La grammaire de l’intersubjectivité dialogale, dialogique et discursive en breton

Date : 5 novembre 2019
Horaire : 16h30-18h00
Lieu : UFR LSH | Bât. 3 | Salle A600 | Mont-Saint-Aignan

Didier BOTTINEAU, chargé de recherches CNRS (Sciences du langage), UMR 5191 ICAR (Interactions, Corpus, Apprentissages, Représentations) – Université Lyon 2

Lorsque l’on décrit une langue, on relie généralement les classes de mots à des formats conceptuels, les marqueurs grammaticaux à des modèles de relations et de paramètres (personne, temps, aspect, modalité, évidentialité…), et les enchaînements syntaxiques à la structure de l’information. L’intersubjectivité ne joue pas un rôle majeur parmi les critères sur lesquels s’appuient les descriptions (pour le dialogisme des faits de langue, cf. Langue française 163, 2009/3, J. Bres et S. Mellet (dir)).

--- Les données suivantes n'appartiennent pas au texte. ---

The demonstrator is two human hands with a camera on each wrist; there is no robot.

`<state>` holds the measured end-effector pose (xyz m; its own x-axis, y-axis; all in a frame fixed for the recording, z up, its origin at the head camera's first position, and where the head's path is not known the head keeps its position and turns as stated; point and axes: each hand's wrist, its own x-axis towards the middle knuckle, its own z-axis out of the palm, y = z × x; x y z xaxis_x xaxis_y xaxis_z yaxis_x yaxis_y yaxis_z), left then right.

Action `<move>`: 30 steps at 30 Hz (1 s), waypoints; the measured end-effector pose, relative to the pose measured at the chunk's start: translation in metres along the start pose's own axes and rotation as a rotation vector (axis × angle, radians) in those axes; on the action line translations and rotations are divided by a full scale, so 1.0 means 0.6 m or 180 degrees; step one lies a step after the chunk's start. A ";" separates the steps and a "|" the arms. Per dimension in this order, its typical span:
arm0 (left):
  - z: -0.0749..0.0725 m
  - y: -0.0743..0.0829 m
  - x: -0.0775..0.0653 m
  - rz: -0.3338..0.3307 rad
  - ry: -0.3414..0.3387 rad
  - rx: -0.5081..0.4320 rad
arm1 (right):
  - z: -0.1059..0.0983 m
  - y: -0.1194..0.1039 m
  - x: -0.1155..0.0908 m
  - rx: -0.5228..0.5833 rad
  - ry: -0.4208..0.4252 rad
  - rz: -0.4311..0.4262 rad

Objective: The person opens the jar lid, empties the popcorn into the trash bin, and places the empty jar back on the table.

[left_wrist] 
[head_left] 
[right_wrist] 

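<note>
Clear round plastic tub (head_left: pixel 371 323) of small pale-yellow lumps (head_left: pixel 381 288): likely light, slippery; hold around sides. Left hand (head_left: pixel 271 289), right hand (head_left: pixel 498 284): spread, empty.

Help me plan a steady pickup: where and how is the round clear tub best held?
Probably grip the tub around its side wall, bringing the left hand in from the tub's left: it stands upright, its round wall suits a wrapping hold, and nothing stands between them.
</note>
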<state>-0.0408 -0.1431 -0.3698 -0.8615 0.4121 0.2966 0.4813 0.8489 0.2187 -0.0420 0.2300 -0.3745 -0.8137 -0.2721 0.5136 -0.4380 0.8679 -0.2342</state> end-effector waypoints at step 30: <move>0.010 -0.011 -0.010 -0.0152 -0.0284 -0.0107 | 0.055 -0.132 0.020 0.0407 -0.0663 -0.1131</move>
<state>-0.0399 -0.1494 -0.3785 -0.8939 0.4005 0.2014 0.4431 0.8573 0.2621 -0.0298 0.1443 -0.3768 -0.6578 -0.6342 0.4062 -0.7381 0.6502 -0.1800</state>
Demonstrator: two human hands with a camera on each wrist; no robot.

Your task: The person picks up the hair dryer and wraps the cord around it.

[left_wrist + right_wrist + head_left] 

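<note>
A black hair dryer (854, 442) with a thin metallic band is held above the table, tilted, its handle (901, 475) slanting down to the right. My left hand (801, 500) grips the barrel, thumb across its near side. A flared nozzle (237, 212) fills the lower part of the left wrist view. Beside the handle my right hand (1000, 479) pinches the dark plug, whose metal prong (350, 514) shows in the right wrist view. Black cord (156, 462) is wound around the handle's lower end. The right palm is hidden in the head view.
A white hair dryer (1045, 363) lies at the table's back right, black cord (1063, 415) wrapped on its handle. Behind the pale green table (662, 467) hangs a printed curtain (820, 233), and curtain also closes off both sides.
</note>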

Par rapport à cela, cette présentation vise à montrer que dans le cas du breton, il est nécessaire d’inclure les différentes configurations de l’intersubjectivité parmi les critères qui organisent les paradigmes morphologiques et les structures syntaxiques. Dans les énoncés simples, le breton commence par un élément initial qui détermine la structure du groupe verbal et dont le choix est motivé par des paramètres d’ordre dialogal ou dialogique selon le type de discours et le contexte. Dans le domaine de la complémentation du verbe, le breton alterne des compléments d’objet directs ou obliques en fonction de critères analogues. Dans le domaine des temps et modes verbaux, le breton alterne notamment deux conditionnels (simples) en fonction de la relation dialogale; et il possède un mode verbal fréquentatif dont l’emploi se relie autant à la fréquence du procès qu’à celle de l’énonciation le concernant. Dans le domaine de la phrase complexe, le breton s’appuie sur un appareil de particules préverbales qui permet de conduire en temps réel la progression des connexions syntaxiques tant du côté du locuteur en instance de production que de celui de l’allocutaire en instance d’interprétation, et de gérer la collaboration intersubjective dans la co-construction du sens (cf; la chronosyntaxe d’Y. Macchi et la online syntax de P. Auer).

On montrera donc à travers divers faits de langue (syntaxe de l’énoncé simple et complexe, complémentation du verbe, structure du groupe nominal, temps et modes verbaux) que diverses formes d’intersubjectivité (dialogale et dialogique) jouent un rôle structurant et cohérent dans l’organisation générale du système de la langue, sur laquelle il est possible de porter un regard unitaire, d’en comprendre « l’esprit », de sentir les modalités spécifiques par lesquelles on se relie à autrui en s’exprimant dans cette langue, et in fine d’en tirer des enseignements didactisables pour l’enseignement du breton comme langue seconde.